Por María Campaña Ramia
En Canadá, la operación de cam-bio de sexo es parcialmente subvencionada por la salud pública. En Ecuador, una transgénero no tiene derecho a cedularse y, por lo tanto, no puede asumir legalmente su identidad.
She’s a Boy I Knew y A imagen y se-mejanza son dos películas importantísimas para la programación de los EDOC, más aún cuando se las pone en paralelo y salta entonces a la vista el oscurantismo que todavía se vive en nuestro país cuando de temas de identidad sexual se trata.En She’s a Boy I Knew, la cineasta canadiense Gwen Haworth documenta su proceso de cambio de sexo de hombre a mujer, no desde la pers-pectiva médica sino más bien desde la confesión íntima y delicada de un ser humano muy valiente que asume su identidad sexual y la discute con la gente a la que ama (su ex-mujer, sus padres, sus hermanas, su mejor amigo de toda la vida). Se trata de un documental-espejo narrado de forma muy limpia pero con una complejidad enorme contenida en los subtextos.

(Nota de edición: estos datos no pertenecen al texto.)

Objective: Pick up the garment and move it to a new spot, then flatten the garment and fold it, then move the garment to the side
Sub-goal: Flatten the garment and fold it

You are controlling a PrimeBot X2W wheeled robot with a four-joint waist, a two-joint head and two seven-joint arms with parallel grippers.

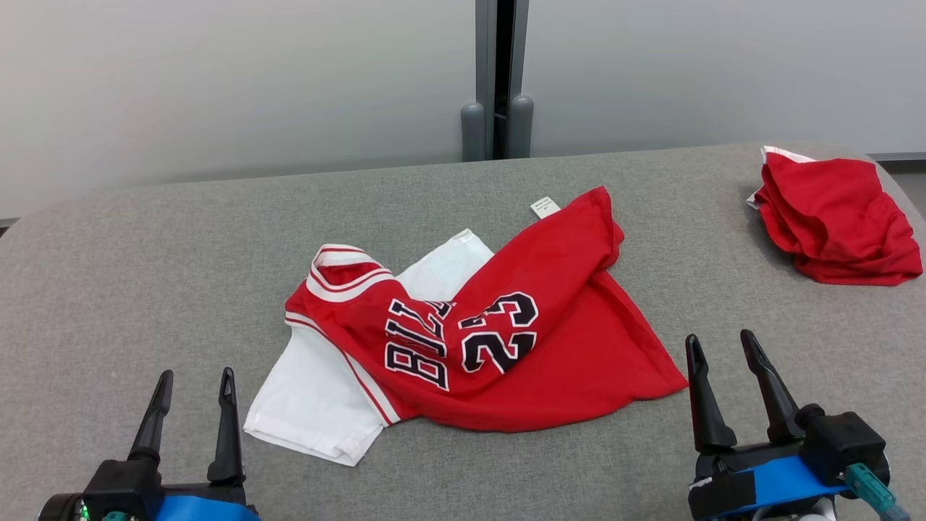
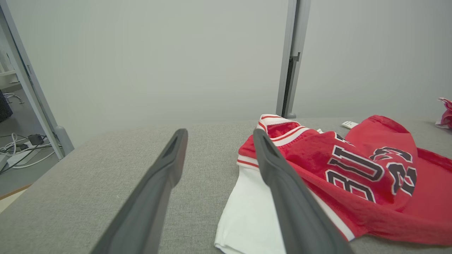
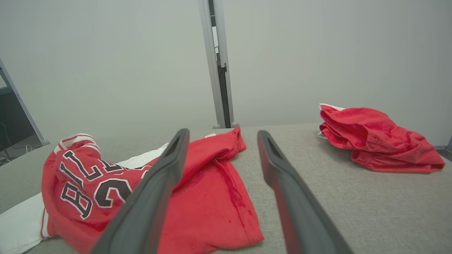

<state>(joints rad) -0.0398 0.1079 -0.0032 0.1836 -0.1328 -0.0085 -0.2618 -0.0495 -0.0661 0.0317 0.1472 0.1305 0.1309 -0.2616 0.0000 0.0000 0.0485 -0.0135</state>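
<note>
A red basketball jersey with white trim, black lettering and the number 23, the garment [image 1: 499, 340], lies crumpled in the middle of the grey table [image 1: 145, 275], part of its white inner side turned out at the left. It also shows in the left wrist view [image 2: 353, 176] and the right wrist view [image 3: 197, 197]. My left gripper [image 1: 195, 380] hovers open at the lower left, short of the jersey's white edge. At the lower right, just off the red hem, my right gripper [image 1: 720, 344] stands open too. Neither holds anything.
A second bunched red cloth [image 1: 839, 217] sits at the table's far right corner, also seen in the right wrist view [image 3: 378, 141]. A pale wall with a grey vertical post [image 1: 499, 79] rises behind the table. Cables lie on the floor [image 2: 21, 148] beyond the table's left edge.
</note>
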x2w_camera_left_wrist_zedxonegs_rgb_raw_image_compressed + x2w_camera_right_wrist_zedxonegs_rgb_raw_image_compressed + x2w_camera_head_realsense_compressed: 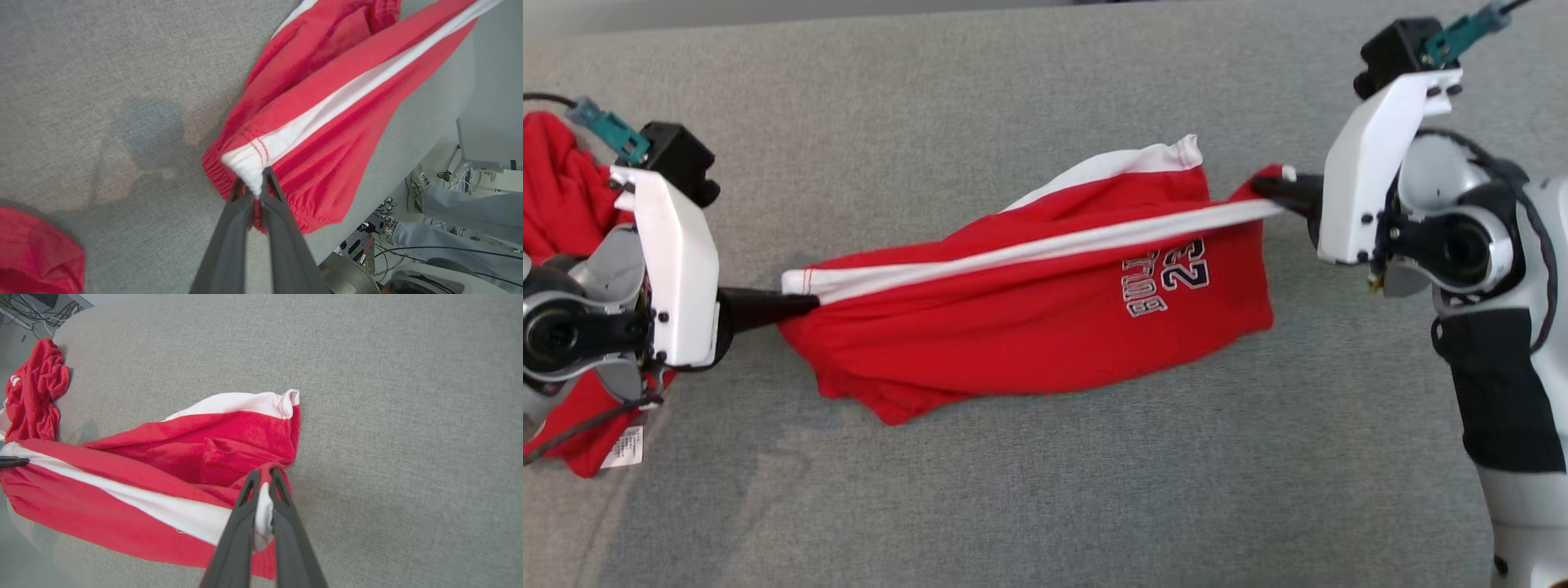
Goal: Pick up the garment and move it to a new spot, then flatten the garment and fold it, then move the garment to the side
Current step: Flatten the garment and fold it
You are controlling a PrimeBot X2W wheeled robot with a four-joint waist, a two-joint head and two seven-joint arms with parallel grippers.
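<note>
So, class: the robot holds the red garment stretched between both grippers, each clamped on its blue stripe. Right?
No: the stripe is white, not blue. The head view shows the red garment stretched between the left gripper and right gripper, each clamped on it.

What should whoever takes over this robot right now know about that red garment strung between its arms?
Left gripper: jaws shut on the white stripe at one end of the red garment.
Right gripper: jaws shut on the stripe's other end.
Garment: stretched between them above the grey surface, unfolded.
Done: picked up.
Left: lay flat, fold, move aside.
A second red garment lies crumpled near the left arm.
</note>
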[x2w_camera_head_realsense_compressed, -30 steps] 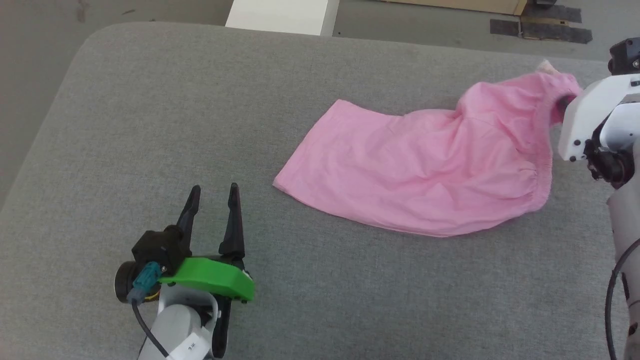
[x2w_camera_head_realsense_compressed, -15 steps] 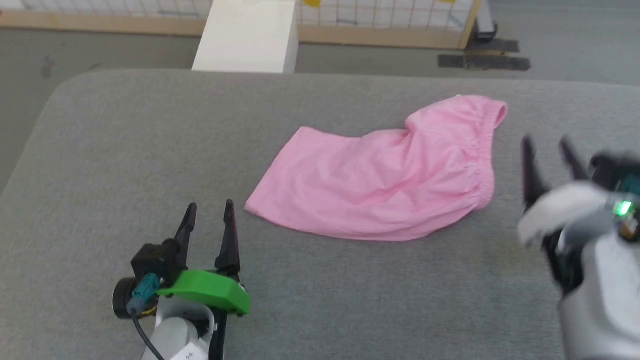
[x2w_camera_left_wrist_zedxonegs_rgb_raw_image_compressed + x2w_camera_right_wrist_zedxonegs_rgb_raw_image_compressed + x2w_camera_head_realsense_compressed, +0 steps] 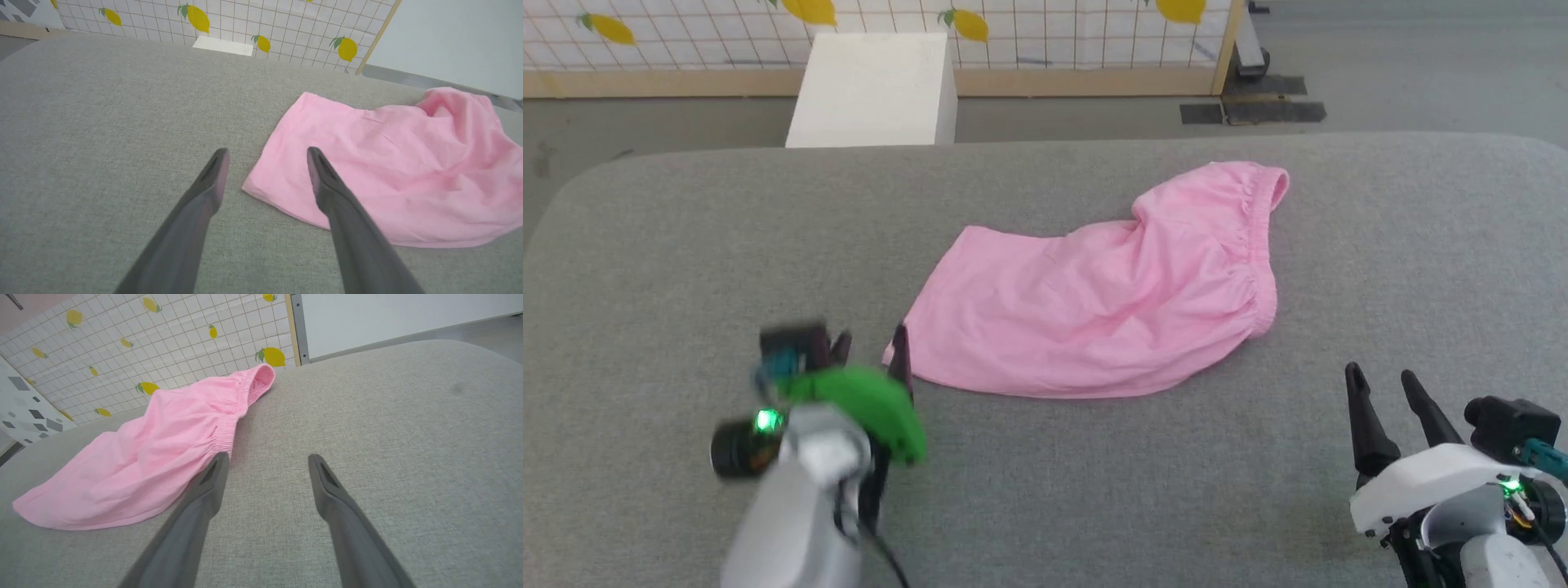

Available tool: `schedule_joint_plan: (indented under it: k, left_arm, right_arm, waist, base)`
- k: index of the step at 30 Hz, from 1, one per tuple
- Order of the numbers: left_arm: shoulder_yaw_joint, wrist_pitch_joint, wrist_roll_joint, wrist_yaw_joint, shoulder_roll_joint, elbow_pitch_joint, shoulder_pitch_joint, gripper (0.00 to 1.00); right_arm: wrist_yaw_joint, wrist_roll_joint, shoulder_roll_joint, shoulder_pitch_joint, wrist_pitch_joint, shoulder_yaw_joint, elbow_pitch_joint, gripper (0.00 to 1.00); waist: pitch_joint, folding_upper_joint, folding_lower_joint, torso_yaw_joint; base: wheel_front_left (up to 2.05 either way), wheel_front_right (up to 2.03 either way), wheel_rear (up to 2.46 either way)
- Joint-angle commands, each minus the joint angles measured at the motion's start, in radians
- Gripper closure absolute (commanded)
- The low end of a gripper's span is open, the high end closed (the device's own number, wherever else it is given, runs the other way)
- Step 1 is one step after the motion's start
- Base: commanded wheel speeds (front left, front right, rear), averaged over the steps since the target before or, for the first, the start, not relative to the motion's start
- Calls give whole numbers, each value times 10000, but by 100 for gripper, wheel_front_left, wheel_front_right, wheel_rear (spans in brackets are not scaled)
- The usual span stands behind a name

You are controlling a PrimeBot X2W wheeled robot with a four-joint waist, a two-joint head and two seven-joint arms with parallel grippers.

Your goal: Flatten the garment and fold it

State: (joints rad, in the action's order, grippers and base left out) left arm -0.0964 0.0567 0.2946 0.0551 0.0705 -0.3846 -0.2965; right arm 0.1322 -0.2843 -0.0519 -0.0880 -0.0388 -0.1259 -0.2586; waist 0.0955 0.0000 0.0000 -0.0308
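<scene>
Left gripper (image 3: 870, 343) first, down at the near left: fingers spread wide, nothing between them, and blurred in the head view. From its own wrist camera, one finger sits over bare grey cushion (image 3: 81, 122) and the other over the near corner of the garment (image 3: 388, 163); whether it touches the cloth I cannot tell. Right gripper (image 3: 1381, 373) at the near right, jaws parted too and empty, over open cushion and apart from the cloth. Beyond the two of them the garment lies across the middle of the cushion — hem edge toward the left, gathered waistband (image 3: 1254, 245) to the right, its far end rucked up into a small hump. Creased, not folded. Further back, a white box (image 3: 870, 90) on the floor — then a gridded wall with lemon prints (image 3: 1054, 24).
</scene>
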Motion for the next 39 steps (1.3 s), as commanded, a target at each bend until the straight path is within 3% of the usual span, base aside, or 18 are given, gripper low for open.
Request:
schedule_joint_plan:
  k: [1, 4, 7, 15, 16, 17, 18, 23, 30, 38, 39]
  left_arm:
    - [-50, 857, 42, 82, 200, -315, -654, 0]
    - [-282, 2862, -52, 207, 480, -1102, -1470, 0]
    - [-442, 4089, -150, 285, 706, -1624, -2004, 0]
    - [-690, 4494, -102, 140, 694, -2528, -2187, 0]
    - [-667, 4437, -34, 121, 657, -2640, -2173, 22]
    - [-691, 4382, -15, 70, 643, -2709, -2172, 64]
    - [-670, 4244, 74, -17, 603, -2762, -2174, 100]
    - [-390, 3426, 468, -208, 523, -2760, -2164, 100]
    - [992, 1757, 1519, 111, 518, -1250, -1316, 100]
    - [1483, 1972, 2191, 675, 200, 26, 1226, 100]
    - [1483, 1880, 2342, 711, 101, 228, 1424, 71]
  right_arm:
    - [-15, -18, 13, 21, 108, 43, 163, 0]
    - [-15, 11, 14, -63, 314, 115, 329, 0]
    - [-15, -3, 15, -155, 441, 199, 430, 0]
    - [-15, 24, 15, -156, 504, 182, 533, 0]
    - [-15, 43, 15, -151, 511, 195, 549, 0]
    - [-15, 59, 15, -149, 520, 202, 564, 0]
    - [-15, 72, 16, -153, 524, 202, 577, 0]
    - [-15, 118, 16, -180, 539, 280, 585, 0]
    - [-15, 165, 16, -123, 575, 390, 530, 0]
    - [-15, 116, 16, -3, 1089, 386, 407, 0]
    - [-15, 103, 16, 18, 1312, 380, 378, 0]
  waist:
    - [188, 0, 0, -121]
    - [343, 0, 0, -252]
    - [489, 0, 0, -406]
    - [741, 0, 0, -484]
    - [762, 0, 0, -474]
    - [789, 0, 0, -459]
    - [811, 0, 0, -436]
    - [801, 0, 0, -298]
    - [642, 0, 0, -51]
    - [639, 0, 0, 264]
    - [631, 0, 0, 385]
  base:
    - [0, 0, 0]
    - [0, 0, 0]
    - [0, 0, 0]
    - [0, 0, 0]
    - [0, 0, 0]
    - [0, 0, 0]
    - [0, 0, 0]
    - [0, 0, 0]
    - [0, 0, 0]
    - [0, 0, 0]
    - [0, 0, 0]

Si She’s a Boy I Knew termina siendo un viaje a través de la tolerancia familiar, A imagen y semejanza (casualmente un filme de fin de estudios lo mismo que el de Haworth) es el reflejo absoluto de la intransigencia y doble moral que todavía nos carcome.
En su película, la realizadora guayaquileña Diana Varas se acerca más bien a un estudio antropológico y sociológico. Al valerse de entrevistas y algunas secuencias de cine directo o provocadas (la confrontación en el Registro Civil o el paseo por el Malecón 2000 de uno de sus personajes) la cineasta detalla la relación tan difícil de varias transgéneros con el espacio en el que se desenvuelven, particularmente la península de Santa Elena, además de sus esfuerzos por ser aceptadas como ciudadanas de verdad, con los mismos derechos y libertades que deberían ser comunes para todos los ecuatorianos.